What is required » Go through the records and tally the lines that include the word "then". The answer is that total alone.

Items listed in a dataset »

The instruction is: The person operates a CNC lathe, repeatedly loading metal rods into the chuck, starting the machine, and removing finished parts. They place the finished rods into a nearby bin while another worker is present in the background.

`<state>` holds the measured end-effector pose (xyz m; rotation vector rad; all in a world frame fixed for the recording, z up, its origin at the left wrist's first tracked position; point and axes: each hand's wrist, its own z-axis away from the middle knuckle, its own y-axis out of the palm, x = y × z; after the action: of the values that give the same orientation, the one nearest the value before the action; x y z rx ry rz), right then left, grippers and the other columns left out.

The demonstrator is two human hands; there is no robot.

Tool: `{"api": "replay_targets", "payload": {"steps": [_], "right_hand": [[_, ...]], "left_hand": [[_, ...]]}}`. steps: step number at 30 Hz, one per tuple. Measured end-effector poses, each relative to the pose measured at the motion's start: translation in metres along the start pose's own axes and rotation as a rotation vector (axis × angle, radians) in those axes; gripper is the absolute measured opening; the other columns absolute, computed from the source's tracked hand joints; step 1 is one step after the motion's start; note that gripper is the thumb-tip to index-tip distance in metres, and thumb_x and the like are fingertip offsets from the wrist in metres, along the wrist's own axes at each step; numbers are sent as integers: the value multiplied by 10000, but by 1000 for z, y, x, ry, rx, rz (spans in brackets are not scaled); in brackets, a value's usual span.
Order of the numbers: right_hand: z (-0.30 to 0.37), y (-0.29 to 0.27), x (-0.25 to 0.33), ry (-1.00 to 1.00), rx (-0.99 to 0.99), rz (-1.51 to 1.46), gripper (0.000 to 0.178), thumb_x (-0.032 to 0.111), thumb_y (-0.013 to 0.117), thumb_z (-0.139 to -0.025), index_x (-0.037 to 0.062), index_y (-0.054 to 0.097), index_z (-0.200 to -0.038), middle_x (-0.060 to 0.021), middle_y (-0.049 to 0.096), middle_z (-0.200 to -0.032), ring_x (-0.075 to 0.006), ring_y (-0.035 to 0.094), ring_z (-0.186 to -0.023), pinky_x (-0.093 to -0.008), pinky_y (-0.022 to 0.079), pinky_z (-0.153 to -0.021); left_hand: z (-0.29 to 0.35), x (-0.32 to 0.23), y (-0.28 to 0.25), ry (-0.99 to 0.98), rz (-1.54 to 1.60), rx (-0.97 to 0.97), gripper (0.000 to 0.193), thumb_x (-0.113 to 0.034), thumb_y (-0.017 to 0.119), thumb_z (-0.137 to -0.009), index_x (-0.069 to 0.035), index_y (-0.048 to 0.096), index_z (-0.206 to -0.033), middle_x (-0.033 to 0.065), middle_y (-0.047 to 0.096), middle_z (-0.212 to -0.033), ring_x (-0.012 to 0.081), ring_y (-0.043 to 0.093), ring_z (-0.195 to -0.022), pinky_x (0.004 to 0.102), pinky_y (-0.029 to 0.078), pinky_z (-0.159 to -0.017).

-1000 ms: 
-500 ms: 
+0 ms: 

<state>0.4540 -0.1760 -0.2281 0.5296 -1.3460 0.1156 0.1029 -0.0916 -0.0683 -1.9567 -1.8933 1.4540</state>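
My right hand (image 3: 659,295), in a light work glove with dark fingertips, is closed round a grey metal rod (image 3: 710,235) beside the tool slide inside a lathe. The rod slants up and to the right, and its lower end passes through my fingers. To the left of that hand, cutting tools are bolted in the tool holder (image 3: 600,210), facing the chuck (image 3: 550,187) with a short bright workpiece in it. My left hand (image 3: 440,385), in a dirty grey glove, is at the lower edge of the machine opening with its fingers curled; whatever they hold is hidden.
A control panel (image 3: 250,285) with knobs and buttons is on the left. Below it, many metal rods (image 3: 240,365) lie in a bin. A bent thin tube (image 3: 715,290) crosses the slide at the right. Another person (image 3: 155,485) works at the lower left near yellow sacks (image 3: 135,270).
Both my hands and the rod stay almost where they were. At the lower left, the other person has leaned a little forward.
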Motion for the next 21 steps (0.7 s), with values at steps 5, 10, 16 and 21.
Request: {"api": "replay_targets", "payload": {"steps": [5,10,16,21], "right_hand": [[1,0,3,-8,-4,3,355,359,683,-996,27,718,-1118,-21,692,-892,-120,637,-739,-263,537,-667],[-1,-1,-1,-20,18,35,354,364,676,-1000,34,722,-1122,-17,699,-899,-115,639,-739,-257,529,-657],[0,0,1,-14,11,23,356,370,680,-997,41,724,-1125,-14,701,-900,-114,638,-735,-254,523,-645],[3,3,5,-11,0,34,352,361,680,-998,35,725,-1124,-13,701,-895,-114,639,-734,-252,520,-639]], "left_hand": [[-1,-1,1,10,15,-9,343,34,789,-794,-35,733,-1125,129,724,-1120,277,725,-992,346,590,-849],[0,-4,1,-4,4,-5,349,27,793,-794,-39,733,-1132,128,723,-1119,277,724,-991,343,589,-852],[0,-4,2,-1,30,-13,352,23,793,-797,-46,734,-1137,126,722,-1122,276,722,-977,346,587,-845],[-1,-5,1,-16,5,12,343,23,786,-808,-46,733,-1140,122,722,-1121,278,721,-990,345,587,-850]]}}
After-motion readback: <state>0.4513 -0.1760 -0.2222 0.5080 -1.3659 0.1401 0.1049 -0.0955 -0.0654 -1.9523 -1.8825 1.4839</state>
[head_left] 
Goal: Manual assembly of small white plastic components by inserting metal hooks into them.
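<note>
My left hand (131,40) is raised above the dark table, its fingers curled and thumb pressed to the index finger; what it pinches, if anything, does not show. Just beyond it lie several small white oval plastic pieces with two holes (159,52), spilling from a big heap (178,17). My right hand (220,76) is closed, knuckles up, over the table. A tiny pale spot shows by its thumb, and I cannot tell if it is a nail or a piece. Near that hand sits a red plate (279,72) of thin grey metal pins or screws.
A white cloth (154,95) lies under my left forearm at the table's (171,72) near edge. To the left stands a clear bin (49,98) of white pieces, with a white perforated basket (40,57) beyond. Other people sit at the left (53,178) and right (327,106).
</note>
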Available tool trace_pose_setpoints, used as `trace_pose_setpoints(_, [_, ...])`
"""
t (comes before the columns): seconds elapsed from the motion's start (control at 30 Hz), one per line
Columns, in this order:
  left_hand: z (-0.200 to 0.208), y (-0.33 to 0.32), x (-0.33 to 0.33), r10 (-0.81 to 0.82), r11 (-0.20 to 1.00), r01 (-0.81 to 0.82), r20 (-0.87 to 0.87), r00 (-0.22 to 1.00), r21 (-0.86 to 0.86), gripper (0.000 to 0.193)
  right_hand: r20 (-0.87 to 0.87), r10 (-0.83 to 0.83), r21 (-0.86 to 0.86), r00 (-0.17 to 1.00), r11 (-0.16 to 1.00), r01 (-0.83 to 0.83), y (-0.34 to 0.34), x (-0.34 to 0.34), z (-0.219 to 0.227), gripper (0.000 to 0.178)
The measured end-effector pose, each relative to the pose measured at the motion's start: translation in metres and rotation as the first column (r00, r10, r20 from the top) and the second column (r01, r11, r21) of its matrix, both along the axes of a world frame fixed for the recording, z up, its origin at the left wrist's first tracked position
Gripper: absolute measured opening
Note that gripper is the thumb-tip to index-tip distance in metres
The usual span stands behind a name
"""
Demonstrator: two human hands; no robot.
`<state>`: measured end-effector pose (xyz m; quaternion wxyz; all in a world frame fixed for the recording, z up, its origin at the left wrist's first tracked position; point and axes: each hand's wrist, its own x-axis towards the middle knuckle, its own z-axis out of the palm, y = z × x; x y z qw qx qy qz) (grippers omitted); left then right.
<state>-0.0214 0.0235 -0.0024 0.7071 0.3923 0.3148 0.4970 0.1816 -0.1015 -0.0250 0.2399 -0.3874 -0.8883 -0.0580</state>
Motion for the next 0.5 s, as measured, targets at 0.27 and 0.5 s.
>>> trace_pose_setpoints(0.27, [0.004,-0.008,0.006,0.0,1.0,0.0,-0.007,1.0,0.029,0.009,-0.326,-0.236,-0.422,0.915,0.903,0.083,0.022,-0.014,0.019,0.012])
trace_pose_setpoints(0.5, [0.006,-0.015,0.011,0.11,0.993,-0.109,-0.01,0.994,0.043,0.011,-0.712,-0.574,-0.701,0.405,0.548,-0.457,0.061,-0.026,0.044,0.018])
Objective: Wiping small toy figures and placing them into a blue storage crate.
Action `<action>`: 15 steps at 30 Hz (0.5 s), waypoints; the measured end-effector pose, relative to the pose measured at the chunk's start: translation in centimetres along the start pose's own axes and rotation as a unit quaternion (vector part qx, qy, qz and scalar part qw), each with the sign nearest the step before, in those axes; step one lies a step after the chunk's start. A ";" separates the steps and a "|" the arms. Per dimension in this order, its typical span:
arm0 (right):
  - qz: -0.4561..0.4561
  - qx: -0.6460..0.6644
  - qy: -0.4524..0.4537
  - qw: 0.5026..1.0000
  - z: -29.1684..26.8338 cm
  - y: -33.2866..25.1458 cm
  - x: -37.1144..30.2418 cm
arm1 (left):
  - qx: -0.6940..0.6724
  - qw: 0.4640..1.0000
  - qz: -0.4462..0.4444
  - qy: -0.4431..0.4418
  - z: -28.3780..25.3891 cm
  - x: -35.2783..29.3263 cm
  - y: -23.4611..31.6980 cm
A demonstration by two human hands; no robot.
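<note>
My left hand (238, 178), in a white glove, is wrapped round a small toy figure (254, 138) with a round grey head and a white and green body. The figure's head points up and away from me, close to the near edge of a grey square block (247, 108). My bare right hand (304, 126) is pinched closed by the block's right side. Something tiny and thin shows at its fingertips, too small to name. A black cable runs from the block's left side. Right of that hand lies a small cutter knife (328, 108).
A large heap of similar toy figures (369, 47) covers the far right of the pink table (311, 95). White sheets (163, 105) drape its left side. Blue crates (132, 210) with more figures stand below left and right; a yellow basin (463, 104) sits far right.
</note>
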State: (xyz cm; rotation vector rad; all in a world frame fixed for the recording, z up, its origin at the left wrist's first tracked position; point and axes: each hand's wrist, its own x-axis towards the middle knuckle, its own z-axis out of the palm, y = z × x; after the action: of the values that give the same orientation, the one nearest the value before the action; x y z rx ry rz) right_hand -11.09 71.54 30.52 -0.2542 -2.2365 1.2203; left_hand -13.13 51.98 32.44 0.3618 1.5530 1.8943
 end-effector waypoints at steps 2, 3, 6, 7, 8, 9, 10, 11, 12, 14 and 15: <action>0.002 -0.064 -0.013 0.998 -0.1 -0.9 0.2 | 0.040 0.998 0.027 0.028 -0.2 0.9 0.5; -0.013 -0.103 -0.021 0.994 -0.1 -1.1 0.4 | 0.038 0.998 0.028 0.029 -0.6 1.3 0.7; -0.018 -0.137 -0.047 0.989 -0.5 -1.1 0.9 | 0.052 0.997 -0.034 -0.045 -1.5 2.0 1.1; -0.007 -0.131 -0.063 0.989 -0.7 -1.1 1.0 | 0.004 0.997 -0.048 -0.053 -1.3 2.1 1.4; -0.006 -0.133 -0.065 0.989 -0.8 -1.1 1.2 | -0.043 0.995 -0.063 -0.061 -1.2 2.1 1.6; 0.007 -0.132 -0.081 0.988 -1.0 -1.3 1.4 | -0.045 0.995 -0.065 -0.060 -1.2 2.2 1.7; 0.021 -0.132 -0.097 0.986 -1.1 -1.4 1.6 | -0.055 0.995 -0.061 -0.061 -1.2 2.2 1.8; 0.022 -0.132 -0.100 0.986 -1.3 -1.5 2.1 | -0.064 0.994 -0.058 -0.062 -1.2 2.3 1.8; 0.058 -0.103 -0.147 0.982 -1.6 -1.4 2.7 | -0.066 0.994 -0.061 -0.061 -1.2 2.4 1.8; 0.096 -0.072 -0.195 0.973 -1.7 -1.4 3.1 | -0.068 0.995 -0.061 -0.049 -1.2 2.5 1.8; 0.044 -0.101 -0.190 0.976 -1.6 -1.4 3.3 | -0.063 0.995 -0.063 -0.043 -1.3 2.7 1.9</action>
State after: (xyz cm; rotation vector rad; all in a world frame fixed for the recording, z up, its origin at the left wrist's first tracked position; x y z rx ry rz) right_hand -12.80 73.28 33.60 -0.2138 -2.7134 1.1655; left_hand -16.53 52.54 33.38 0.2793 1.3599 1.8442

Solution » 2